On ne manqua pas d'y aller demander la bienveillance de la Fayolle pour avoir quelques-unes de ses filles en mariage dont la plupart furent assez bien pourvues, les officiers étant trop heureux alors d'en rechercher en mariage."

Lacour nous en dit quelques mots en confirmant l'existence historique de l'hôpital Saint-Joseph, de la venue d'un premier groupe de filles en 1643 puis un deuxième en 1645:
"Il est un fait certain, incontestable, à l'abri de toute discussion, c'est que les jeunes filles conduites à la Guadeloupe par la dame de Lafayolle, comme celles qui y furent envoyées dans la suite, ont été tirées de l'hôpital Saint-joseph.

Qu'était-ce donc que l'hôpital de Saint-Joseph ?
Marie Delpech
, plus connue sous le nom de Mme de L'Etang, avait établi à Bordeaux une maison ou couvent pour les orphelines. Les jeunes personnes qui y étaient admises, en attendant qu'elles fussent d'âge de se marier ou d'embrasser une profession quelconque, étaient instruites dans la lecture, l'écriture, les ouvrages à l'aiguille et autres travaux de la main.
On donnait un soin tout particulier à la religion et aux moeurs.

En peu de temps, cette maison eut un succès si complet et si grand que Marie Delpech fut appelée à Paris pour en établir une semblable. Elle s'y rendit le 11 février 1639, et s'installa d'abord rue du Vieux-Colombier, dans une maison occupée par quelques religieuses venues de Charleville.

Bientôt le nombre de ses élèves, l'obligea d'aller s'établir dans une maison plus vaste, située rue du Pot-de-Fer. Le nombre des élèves augmentant toujours, cette nouvelle maison ne tarda pas à devenir insuffisante.

 Le 3 février 1640, elle acquit rue Saint-Dominique, une maison propre par son étendue à répondre à toutes les exigences. Dans la même année, elle en prit possession, après s'être entourée de toutes les permissions exigées.

L'établissement de Marie Delpech, agrandi encore successivement de sept quartiers de terrain voisin, connu sous le nom de maison de la Providence ou hôpital de Saint-Joseph, subsista jusqu'en 1792"

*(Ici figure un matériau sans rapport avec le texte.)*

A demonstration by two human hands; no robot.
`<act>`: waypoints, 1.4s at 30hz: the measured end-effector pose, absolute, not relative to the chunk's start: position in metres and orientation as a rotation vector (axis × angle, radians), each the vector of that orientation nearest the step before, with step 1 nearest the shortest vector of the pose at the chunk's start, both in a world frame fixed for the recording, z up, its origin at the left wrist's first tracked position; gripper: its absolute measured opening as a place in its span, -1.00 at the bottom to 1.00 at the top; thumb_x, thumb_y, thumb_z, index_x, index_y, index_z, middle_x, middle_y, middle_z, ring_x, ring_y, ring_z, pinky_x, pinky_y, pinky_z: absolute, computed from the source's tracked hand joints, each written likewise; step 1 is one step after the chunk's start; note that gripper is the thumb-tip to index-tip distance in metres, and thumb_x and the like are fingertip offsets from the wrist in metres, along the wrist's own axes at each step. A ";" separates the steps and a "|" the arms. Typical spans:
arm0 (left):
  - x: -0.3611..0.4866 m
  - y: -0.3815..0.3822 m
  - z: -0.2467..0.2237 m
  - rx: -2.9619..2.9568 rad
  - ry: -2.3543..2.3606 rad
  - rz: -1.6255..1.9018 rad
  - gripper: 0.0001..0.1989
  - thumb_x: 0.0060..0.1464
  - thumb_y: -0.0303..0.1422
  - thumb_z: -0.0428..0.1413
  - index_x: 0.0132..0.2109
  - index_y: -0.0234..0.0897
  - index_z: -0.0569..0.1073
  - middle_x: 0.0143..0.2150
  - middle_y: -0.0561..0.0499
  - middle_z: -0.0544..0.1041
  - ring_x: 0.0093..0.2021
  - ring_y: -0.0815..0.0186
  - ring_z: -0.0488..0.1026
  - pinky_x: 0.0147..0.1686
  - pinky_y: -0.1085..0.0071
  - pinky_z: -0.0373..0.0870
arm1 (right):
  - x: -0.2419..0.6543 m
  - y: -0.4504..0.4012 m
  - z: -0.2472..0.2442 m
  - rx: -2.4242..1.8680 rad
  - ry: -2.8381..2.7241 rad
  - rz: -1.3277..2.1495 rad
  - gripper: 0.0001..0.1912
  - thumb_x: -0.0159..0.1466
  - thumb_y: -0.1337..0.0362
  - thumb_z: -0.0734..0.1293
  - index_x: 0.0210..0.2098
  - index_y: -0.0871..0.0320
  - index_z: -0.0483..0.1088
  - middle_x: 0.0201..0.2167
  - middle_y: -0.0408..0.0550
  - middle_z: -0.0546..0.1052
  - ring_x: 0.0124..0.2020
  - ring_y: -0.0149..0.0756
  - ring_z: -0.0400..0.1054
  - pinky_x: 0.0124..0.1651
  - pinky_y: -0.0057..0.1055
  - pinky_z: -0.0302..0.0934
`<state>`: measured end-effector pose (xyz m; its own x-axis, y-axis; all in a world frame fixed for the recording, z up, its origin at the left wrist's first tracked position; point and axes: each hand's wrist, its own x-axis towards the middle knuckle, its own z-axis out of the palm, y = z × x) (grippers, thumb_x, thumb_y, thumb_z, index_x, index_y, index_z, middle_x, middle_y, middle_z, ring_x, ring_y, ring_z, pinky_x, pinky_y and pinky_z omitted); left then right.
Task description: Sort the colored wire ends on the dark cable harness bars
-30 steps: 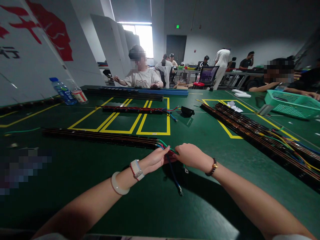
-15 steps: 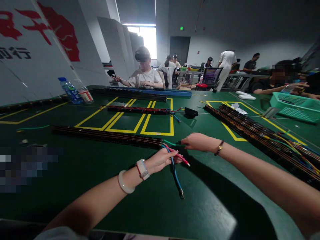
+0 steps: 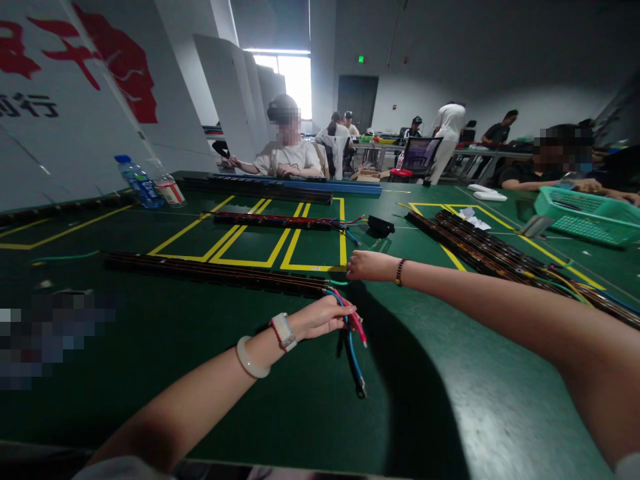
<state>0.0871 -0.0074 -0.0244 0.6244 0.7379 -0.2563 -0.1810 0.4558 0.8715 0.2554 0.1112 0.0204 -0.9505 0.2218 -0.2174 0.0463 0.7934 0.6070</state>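
A long dark cable channel (image 3: 215, 272) lies across the table in front of me, with wires coming out of its right end. My left hand (image 3: 327, 317) is closed around a red wire (image 3: 358, 327) and a blue wire (image 3: 354, 357); the blue one hangs down to a metal lug. A short length of green wire (image 3: 339, 283) runs from the channel's end to my right hand (image 3: 367, 265), whose fingers are pinched on it. The green wire's tip is hidden by the fingers.
A second wired channel (image 3: 280, 221) and a black end piece (image 3: 381, 226) lie farther back. More wired channels (image 3: 480, 247) rest at the right, near a green basket (image 3: 590, 215). Bottles (image 3: 140, 181) stand at the left; a person (image 3: 289, 150) sits opposite.
My right hand has moved left and slightly up with the green wire, nearer the channel's end. In my left hand, the red wire now points more downward.
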 end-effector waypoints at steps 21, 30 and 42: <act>0.090 -0.005 -0.037 0.654 0.591 0.725 -0.85 0.19 -0.48 0.01 -0.19 -0.49 0.45 -0.24 -0.25 0.57 -0.17 0.21 0.54 0.05 0.19 0.32 | 0.302 -0.003 -0.027 0.943 3.444 -1.111 -0.67 0.39 0.17 0.09 0.04 0.08 0.35 0.03 0.03 0.44 0.07 -0.27 0.29 0.12 -0.26 0.17; 0.091 -0.013 -0.036 0.635 0.616 0.819 -0.75 0.23 -0.38 -0.03 -0.20 -0.54 0.43 -0.20 -0.37 0.56 -0.13 0.12 0.54 0.11 0.10 0.27 | 0.283 0.046 0.007 1.052 3.173 -1.435 -0.52 0.38 0.00 0.02 -0.25 0.20 0.41 -0.27 -0.02 0.48 -0.22 -0.30 0.34 -0.05 -0.30 0.21; 0.092 -0.016 -0.034 0.607 0.692 0.885 -0.79 0.16 -0.54 -0.11 -0.23 -0.49 0.42 -0.25 -0.30 0.58 -0.17 0.14 0.55 0.07 0.09 0.30 | 0.197 0.087 0.036 0.801 2.785 -1.580 -0.58 0.31 0.01 0.15 -0.52 0.18 0.24 -0.60 -0.22 0.28 -0.56 -0.47 0.12 -0.44 -0.49 0.08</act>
<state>0.0919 -0.0163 -0.0335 0.4508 0.8461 -0.2845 -0.4803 0.4985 0.7216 0.1965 0.0869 0.0358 -0.8701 0.4832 -0.0967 0.3309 0.4274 -0.8413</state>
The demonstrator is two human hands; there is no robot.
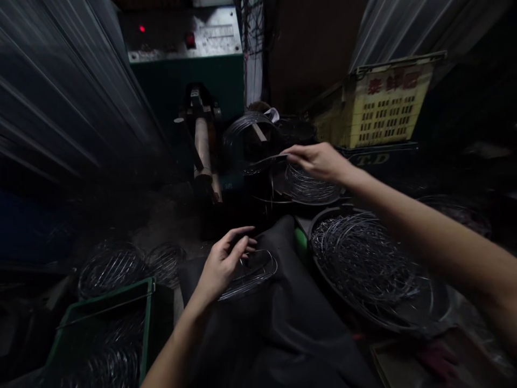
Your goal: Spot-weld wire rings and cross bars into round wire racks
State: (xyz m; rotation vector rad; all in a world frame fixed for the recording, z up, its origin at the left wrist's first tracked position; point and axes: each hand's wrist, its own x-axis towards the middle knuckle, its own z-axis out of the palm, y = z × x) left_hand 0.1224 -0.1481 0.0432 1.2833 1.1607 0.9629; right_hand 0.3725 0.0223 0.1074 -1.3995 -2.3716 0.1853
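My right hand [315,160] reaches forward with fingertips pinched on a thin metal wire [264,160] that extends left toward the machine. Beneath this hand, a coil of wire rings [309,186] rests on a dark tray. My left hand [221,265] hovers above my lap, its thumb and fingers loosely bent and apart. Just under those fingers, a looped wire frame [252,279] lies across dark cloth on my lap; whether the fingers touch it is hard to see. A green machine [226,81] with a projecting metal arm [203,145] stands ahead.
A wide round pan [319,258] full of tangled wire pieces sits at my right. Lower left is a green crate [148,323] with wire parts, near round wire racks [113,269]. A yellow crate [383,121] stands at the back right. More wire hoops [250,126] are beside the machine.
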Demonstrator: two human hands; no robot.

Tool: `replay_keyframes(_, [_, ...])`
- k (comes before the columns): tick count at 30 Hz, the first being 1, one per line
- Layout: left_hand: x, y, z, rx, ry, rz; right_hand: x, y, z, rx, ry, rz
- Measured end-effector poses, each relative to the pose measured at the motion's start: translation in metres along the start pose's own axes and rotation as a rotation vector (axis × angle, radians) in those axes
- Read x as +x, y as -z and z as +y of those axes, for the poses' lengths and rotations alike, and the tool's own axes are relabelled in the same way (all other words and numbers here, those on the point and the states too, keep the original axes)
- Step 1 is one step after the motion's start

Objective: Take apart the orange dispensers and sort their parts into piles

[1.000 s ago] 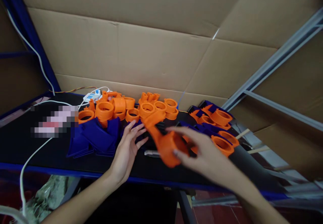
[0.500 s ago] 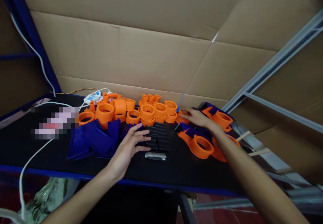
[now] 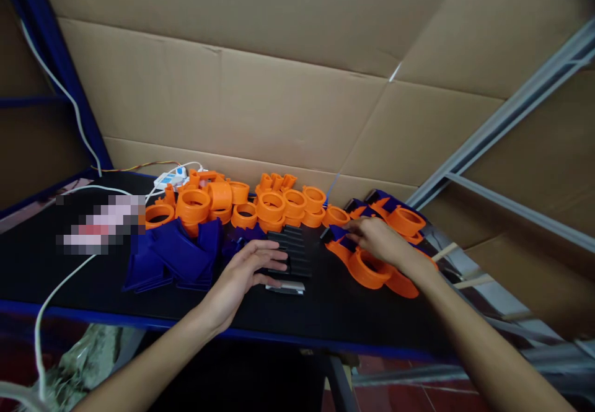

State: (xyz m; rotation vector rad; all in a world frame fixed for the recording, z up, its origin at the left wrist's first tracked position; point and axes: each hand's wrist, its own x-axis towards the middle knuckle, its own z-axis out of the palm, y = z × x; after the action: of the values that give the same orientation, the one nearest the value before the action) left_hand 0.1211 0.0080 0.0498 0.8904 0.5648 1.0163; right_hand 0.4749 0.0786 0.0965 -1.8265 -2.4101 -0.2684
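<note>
My left hand (image 3: pixel 246 269) is open, fingers stretched out over the edge of a stack of black ridged strips (image 3: pixel 297 254). Just below its fingertips lies a small silver tool (image 3: pixel 292 288), like a folding cutter. On the right, my right hand (image 3: pixel 379 238) bends its fingers and thumb onto the blue flap of an orange tape dispenser (image 3: pixel 369 276); the fingertips partly hide the contact. Further dispensers with orange rings (image 3: pixel 406 220) lie behind it, overlapping. A loose orange ring piece (image 3: pixel 335 216) sits just left of that group.
Several orange ring pieces (image 3: pixel 272 204) are stacked along the back of the black tabletop (image 3: pixel 279 319). Dark blue plates (image 3: pixel 174 254) lie in a pile on the left. A white power strip (image 3: pixel 170 179) and cables sit at the back left. Cardboard (image 3: pixel 242 102) walls the rear.
My right hand has come nearer and slightly right, from the back orange pieces to the front dispenser. A dispenser behind now shows uncovered. My left hand has dropped slightly and shifted right over the black strips.
</note>
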Motion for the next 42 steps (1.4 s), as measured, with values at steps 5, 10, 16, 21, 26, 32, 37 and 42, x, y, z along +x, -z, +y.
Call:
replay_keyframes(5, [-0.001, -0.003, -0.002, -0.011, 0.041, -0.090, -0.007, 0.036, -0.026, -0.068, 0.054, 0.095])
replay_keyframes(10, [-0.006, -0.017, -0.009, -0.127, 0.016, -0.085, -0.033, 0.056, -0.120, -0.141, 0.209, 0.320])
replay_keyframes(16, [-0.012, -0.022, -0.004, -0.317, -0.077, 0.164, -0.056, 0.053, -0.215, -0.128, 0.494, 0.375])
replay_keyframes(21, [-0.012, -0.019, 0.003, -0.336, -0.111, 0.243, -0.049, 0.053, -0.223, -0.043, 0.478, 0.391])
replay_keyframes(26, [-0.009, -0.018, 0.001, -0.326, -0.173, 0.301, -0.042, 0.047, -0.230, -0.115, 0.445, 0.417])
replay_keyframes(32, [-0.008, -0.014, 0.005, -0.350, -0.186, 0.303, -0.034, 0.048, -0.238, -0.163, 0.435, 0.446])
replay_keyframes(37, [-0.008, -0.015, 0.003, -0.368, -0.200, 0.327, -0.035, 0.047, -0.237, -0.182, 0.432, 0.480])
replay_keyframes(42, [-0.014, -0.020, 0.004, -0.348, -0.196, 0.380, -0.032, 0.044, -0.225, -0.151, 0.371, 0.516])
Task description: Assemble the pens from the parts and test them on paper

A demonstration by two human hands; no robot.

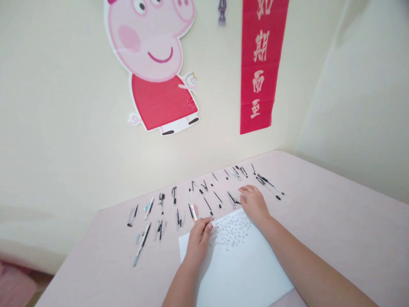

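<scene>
The work seems to be well under way but not finished. The sheet (243, 273) lies on the table (335, 221) at 6 o'clock in the view, straight before the person. Its far third is covered with small grey scribbles (231, 232), and the near two thirds are blank. So some marking has been done and there is room for more.

Beyond the sheet, from 9 o'clock round to 1 o'clock, pens and loose parts (207, 204) lie in two rough rows. A few look whole: two black pens (270, 186) at 1 o'clock and a long one (142, 243) at 9 o'clock. Most look like separate barrels, refills and caps, so much of the lot appears to lie in pieces. They are too small to sort more exactly.

The left hand (200, 236) rests on the sheet's far left corner with its fingers curled close together. The fingertips meet near a small reddish tip, but whether they pinch anything cannot be told. A white-and-pink barrel (194, 212) lies just beside it at 11 o'clock.

The right hand (254, 204) lies palm down on the sheet's far edge with its fingers spread loosely, clamped on nothing. Its fingertips are near, perhaps touching, a thin black part.

The sheet is plain, white and flat, and it lies askew to the table edge. On the wall (64, 128) hang a pig cutout (156, 64) and a red banner (260, 64).
</scene>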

Il continue : " Cet établissement, oeuvre pieuse et de bienfaisance, était encouragé, secouru, patronné par les plus grandes dames de la ville et de la cour. Cette circonstance explique naturellement ce qui jusqu'ici était resté inexplicable : les lettres de recommandation données à la dame de Lafayolle par des femmes du plus haut parage et par la reine elle-même.

 Loin d'être des prostituées, les jeunes filles conduites à la Guadeloupe, étaient des pensionnaires sortant d'une maison pieuse, d'un couvent.

Toutes les jeunes filles furent recherchées et mariées, soit à des agents de la Compagnie, soit à des officiers de milices, conséquemment aux hommes les mieux posés dans le pays, car à cette époque de guerre continuelle, être officier marquait la naissance ou la richesse. Le colon parvenu à la fortune recevait d'abord des épaulettes, était fait capitaine ou lieutenant d'une compagnie."

D'après Lacour, on sait aussi que le 19 novembre 1645, "sous la conduite d'une dame Journin, on avait fait prendre passage à une certaine quantité de jeunes filles tirées comme les premières, de l'hôpital de Saint-joseph. En arrivant, elles furent remises à la dame de Lafayolle, qui en avait le monopole. De même que leurs compagnes, elles firent dans la colonie des établissements avantageux."